Positive environmental impacts of farming extractive species

This article was featured in Eurofish Magazine 2 2024.

Aquaculture makes a significant contribution to the global food supply. As the demand for healthy protein increases, its importance is likely to continue to grow. Unfortunately, this also exacerbates some environmental problems, as more intensive aquaculture introduces additional nutrients into aquatic ecosystems. Algae and mussel cultures, which extract many nutrients from water, offer a solution.

Global aquaculture produces more than fish, shellfish and algae for direct human consumption. Numerous products are also used as raw materials for animal feed, fuel, cosmetics, nutraceuticals and pharmaceuticals, as well as other products ranging from enzymes to fish leather. Conventional aquaculture also produces various ‘wastes’ that can contaminate adjacent aquatic ecosystems. These are mainly uneaten feed and fish excrement, which are still rich in nutrients, especially nitrogen and phosphorus compounds. Compared to the amount of agricultural nutrients that enter rivers from arable land and are washed out into the sea, the amount of nutrients from aquaculture is much lower, but still contributes to pollution or even eutrophication of coastal waters. According to conservative estimates, nutrient inputs from Chinese aquaculture alone amounted to nearly 99,100 tonnes of total nitrogen and 16,100 tonnes of total phosphorus in 2017.
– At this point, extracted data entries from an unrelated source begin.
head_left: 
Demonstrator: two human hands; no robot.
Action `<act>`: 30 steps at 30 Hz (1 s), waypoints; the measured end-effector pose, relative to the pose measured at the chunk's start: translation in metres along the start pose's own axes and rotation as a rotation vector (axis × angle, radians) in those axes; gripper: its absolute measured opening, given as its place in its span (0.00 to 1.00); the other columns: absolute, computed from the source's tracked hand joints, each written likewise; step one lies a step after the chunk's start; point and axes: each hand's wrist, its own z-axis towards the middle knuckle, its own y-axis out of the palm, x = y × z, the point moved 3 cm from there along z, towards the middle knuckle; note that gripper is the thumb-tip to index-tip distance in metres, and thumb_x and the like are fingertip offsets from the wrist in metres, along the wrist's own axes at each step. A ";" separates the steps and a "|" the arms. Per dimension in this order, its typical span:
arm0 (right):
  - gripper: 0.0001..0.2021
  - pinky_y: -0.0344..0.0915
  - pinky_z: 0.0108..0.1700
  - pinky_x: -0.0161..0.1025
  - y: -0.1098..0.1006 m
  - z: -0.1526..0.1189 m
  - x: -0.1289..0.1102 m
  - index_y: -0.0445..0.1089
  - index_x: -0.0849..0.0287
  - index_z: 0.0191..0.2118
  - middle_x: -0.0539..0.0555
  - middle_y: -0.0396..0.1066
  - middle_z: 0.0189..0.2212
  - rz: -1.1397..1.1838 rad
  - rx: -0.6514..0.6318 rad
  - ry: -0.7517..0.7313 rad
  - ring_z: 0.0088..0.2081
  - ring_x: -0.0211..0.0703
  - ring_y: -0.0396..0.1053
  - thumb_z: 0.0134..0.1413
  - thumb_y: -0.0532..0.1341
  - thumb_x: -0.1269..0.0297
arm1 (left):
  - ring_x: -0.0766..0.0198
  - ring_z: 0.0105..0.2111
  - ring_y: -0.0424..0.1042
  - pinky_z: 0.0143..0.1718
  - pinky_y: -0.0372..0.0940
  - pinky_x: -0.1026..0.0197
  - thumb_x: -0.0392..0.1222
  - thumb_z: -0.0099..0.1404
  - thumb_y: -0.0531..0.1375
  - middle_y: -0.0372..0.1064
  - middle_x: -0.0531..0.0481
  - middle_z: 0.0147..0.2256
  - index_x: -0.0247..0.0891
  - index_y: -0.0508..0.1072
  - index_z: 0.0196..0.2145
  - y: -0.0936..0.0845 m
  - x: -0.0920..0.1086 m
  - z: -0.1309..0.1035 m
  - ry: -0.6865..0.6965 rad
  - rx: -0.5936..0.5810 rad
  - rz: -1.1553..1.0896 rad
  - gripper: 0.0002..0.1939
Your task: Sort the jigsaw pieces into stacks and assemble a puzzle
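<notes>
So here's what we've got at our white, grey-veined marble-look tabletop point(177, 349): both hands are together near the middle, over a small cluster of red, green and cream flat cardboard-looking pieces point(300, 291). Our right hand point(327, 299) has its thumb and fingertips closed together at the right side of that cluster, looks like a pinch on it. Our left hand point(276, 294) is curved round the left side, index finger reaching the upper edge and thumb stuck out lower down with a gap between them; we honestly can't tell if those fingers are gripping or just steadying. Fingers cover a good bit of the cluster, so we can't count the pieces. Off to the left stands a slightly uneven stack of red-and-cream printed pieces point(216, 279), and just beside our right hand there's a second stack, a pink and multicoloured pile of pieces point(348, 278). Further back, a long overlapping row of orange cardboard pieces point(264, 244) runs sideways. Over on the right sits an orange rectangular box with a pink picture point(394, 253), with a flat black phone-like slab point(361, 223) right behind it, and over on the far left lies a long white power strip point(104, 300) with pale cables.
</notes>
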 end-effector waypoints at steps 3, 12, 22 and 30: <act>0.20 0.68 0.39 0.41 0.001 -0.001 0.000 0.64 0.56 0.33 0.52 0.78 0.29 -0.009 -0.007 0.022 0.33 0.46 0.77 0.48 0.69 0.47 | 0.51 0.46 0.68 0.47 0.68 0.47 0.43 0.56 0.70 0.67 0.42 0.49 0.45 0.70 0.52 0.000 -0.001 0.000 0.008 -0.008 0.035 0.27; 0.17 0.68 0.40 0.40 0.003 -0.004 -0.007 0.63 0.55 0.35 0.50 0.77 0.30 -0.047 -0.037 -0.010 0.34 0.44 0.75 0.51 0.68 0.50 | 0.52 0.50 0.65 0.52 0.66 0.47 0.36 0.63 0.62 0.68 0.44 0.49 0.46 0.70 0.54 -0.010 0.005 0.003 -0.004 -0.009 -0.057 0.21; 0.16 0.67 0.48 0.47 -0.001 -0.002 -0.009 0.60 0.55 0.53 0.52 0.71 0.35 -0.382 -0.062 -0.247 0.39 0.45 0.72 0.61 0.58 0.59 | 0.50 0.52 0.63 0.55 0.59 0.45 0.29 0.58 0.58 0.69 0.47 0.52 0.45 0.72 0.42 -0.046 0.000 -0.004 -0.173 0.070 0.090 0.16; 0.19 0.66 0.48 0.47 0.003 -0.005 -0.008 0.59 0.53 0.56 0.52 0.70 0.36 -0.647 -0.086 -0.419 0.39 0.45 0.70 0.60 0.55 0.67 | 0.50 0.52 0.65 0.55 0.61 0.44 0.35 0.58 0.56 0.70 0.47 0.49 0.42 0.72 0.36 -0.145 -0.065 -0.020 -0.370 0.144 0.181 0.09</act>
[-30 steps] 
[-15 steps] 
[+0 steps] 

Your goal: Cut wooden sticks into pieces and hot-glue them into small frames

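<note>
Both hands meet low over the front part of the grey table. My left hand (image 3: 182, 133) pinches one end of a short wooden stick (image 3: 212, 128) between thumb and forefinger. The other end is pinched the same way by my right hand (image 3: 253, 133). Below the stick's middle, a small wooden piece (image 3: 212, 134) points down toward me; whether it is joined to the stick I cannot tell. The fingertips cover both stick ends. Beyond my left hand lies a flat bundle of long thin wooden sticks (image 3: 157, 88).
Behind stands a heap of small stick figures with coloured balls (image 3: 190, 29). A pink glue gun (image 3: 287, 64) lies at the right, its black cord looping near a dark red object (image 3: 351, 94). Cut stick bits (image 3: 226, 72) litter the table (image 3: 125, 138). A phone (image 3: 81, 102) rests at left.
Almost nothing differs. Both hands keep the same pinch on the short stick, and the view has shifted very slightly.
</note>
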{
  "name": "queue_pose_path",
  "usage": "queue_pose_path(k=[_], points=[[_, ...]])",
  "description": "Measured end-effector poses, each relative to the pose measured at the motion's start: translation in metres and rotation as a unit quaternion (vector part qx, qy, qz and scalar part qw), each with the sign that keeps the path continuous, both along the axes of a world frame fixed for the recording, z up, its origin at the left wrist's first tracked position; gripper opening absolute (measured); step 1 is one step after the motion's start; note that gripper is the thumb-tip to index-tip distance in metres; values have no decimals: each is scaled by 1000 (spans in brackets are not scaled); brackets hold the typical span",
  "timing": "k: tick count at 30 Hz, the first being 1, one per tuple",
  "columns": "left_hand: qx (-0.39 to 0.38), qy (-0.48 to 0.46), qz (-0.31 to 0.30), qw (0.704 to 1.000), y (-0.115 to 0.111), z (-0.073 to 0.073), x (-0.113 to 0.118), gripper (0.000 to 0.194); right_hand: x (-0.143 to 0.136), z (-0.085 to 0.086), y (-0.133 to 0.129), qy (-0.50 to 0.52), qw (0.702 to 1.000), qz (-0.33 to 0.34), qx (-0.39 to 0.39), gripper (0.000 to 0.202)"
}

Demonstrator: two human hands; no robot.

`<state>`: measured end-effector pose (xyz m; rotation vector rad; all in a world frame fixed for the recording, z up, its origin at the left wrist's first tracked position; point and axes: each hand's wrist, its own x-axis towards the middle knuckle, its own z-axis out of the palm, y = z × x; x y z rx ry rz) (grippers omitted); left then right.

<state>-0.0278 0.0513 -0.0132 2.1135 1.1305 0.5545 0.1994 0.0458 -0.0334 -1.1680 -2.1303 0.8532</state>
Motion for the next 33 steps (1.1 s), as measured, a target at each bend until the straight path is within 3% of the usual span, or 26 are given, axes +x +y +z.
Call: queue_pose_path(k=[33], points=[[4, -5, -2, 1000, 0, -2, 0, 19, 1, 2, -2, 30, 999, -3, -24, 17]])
The aquaculture industry is paying increasing attention on this issue as it seeks to become more sustainable. Environmental laws and regulations are being tightened almost everywhere due to growing global concern about the potential environmental impacts of aquaculture activities. Major research projects are looking at ways to protect coastal ecosystems and the marine environment more effectively. At present, we know relatively little about what technologies can be used to reduce or, even better, prevent the environmental damage caused by open aquaculture. However, there are some possible interventions that could potentially help curb nutrient emissions. Dissolved inorganic nutrients produced during metabolism and excreted by fish through the gills, kidneys or intestines (NH4 and PO4) can hardly be removed by technical means. While this is partly possible with particulate organic nutrients in faeces and unused feed, it would be very time-consuming and correspondingly expensive. Reduction in nutrient inputs can be achieved much more cost-effectively through optimised feed management Although this does not significantly reduce environmental pollution, it should still be pursued. Especially as it also benefits the fish farmers themselves – every gram of feed not eaten is an economic loss for the business.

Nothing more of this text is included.